● WHAT THE EXERCISE ASKS
Between the line containing "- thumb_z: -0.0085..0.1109" and the line containing "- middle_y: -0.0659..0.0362" lies a run of lines; give that run again exactly, with both of those lines, and nothing else from the entries below.

● DATA EXTRACTS
* * * * *

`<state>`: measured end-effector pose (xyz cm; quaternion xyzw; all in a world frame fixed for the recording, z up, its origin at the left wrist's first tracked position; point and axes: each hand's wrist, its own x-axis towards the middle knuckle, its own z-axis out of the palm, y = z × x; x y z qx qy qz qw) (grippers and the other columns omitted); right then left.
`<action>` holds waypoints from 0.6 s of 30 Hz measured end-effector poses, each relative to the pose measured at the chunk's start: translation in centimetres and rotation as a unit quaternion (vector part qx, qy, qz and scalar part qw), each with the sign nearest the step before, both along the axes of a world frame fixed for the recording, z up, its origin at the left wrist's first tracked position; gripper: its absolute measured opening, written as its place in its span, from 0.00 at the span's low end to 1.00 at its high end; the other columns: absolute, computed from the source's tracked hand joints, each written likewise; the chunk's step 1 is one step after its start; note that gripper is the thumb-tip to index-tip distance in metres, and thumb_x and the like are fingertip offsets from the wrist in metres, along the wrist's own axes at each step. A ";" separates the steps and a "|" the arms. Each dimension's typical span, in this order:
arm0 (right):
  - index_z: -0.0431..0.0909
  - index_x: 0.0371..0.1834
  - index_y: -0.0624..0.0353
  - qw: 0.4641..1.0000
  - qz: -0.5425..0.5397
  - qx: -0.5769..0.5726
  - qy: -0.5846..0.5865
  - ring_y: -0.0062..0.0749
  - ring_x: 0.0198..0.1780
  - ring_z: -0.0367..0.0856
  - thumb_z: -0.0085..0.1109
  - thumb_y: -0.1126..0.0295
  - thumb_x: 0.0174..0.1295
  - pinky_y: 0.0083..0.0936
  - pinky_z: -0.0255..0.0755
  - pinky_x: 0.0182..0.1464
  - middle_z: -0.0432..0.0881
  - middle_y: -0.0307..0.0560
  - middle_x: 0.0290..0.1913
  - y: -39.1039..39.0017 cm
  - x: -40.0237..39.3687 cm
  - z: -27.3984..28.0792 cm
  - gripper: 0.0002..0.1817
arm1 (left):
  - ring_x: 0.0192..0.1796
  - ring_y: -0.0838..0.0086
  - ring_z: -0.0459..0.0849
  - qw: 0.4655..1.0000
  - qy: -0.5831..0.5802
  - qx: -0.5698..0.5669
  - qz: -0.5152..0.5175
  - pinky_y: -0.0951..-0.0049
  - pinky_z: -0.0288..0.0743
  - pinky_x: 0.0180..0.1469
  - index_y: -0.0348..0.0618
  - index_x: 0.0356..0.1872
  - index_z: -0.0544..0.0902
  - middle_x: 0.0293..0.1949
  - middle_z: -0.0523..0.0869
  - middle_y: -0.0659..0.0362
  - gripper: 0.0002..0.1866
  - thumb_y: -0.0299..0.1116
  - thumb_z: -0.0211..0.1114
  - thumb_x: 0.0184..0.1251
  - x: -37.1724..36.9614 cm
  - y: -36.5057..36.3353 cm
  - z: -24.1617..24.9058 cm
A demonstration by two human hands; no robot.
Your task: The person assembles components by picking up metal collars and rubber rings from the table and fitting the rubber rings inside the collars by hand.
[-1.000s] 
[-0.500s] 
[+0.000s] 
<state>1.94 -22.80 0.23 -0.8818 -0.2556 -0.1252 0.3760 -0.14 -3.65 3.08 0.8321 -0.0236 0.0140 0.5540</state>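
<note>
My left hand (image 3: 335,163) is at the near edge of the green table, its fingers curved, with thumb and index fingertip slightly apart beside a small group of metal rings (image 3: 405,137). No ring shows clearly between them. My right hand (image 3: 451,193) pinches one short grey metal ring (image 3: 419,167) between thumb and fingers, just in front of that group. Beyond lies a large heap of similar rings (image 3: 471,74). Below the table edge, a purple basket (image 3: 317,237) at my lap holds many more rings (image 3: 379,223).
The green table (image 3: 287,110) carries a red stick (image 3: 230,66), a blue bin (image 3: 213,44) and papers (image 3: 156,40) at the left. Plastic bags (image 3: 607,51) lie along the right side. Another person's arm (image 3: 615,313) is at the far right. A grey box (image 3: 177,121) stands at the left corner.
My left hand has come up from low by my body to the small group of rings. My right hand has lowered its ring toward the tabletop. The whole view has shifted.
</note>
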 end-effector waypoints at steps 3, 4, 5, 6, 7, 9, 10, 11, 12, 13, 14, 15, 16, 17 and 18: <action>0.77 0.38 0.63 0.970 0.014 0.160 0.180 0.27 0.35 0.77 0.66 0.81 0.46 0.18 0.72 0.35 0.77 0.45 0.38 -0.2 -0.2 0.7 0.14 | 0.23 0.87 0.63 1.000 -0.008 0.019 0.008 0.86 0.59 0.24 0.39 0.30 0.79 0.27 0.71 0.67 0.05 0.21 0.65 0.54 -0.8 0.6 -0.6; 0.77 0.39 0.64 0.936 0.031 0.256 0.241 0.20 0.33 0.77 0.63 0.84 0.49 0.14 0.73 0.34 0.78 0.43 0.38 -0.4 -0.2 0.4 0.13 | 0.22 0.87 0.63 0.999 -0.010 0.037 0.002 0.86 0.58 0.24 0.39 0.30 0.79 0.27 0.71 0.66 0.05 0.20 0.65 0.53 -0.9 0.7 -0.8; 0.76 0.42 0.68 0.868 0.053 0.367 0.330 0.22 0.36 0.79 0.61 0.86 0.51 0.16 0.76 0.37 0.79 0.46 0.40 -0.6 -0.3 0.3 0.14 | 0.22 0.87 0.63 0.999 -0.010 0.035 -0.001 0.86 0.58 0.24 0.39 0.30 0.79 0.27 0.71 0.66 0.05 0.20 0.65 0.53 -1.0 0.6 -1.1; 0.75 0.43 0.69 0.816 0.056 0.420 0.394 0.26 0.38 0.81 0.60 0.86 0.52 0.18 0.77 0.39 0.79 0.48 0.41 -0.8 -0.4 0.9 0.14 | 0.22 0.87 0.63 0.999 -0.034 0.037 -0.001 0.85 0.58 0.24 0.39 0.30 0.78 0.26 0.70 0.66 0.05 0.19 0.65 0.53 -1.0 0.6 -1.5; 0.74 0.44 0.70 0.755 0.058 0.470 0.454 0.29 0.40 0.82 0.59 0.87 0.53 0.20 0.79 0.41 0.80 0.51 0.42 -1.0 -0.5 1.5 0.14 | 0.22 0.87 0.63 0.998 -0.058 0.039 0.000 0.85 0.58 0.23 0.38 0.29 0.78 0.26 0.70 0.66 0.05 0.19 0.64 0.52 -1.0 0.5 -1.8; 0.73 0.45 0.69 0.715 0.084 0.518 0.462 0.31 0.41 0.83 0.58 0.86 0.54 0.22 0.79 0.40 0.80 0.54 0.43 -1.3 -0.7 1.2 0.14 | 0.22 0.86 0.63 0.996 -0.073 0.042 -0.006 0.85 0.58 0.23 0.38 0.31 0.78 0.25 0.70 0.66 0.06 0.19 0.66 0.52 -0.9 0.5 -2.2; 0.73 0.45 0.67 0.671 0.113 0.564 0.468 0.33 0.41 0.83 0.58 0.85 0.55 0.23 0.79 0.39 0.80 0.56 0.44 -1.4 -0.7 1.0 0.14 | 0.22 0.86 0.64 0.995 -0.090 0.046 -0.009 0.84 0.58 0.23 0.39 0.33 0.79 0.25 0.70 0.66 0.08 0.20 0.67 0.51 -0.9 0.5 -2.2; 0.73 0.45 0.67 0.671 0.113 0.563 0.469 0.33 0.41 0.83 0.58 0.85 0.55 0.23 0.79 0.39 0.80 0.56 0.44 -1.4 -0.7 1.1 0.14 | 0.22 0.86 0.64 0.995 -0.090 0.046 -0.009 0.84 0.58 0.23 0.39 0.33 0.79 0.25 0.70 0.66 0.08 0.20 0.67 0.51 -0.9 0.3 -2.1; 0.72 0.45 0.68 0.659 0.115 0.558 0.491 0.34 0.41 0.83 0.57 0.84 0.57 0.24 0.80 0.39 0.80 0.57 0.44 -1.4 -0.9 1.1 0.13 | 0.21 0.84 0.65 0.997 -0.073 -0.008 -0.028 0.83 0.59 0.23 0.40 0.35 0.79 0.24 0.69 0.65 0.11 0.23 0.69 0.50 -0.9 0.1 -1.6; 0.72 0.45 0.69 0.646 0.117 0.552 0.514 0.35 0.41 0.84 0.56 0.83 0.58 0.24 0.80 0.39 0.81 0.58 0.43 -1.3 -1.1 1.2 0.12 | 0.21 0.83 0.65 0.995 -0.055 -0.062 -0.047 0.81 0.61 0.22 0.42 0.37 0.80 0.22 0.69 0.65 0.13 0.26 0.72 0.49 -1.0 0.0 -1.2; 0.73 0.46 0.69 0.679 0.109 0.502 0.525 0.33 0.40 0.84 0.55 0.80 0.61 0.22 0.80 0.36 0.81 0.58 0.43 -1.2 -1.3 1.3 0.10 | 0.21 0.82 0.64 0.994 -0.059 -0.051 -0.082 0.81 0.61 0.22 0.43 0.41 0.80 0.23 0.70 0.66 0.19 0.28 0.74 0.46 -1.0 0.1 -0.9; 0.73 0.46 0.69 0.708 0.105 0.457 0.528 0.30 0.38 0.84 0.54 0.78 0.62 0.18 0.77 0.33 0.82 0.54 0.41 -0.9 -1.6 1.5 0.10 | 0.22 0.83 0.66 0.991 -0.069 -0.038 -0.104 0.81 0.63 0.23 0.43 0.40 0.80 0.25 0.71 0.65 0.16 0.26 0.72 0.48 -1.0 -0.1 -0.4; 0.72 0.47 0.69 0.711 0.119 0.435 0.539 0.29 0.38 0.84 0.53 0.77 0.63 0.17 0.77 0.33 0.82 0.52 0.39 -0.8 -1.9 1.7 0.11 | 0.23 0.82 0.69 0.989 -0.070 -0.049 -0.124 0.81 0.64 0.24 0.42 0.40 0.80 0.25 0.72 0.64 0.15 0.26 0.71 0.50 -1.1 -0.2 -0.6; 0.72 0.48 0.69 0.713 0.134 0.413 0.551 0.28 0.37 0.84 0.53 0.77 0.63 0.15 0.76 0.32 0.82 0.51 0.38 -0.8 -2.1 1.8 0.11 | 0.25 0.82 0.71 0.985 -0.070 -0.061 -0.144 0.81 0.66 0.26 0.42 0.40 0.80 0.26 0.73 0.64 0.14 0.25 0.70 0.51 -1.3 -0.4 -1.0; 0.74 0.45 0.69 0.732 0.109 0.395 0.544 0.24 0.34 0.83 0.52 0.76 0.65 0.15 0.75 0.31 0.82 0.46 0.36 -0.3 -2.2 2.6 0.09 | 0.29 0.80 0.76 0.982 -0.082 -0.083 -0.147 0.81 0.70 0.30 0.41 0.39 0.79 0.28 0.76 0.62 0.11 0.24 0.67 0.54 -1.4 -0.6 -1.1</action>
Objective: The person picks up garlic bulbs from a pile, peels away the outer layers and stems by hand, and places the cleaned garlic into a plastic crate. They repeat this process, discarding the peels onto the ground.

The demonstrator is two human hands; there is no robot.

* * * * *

● REPLY
  - thumb_z: -0.0085..0.1109
  - thumb_y: -0.1126..0.0295
  - thumb_x: 0.0174..0.1295
  - pinky_y: 0.0083..0.0936
  - pinky_z: -0.0255..0.0755
  - pinky_x: 0.0182..0.1464
  - middle_z: -0.0432..0.0881
  - middle_y: -0.0307..0.0560
  - middle_x: 0.0290..0.1913
  - y: -39.1039..39.0017 cm
  - x: -40.0237..39.3687 cm
  - z: -27.3984..28.0792 cm
  - gripper: 0.0002..0.1817
arm1 (left):
  - ring_x: 0.0192..0.1796
  - ring_y: -0.0838..0.0086
  - ring_z: -0.0459..0.0849
  - qw: 0.4655..1.0000
  - qy: -0.5831..0.5802
  - qx: -0.5698..0.5669
  - qz: -0.5152..0.5175
  - pinky_y: -0.0951..-0.0049
  - pinky_z: -0.0288..0.0743
  - pinky_x: 0.0180..0.1469
  - index_y: -0.0348..0.0618
  - index_x: 0.0356..0.1872
  - index_z: -0.0544..0.0902
  - middle_x: 0.0293..0.1949
  - middle_z: -0.0523..0.0869
  - middle_y: -0.0659..0.0362

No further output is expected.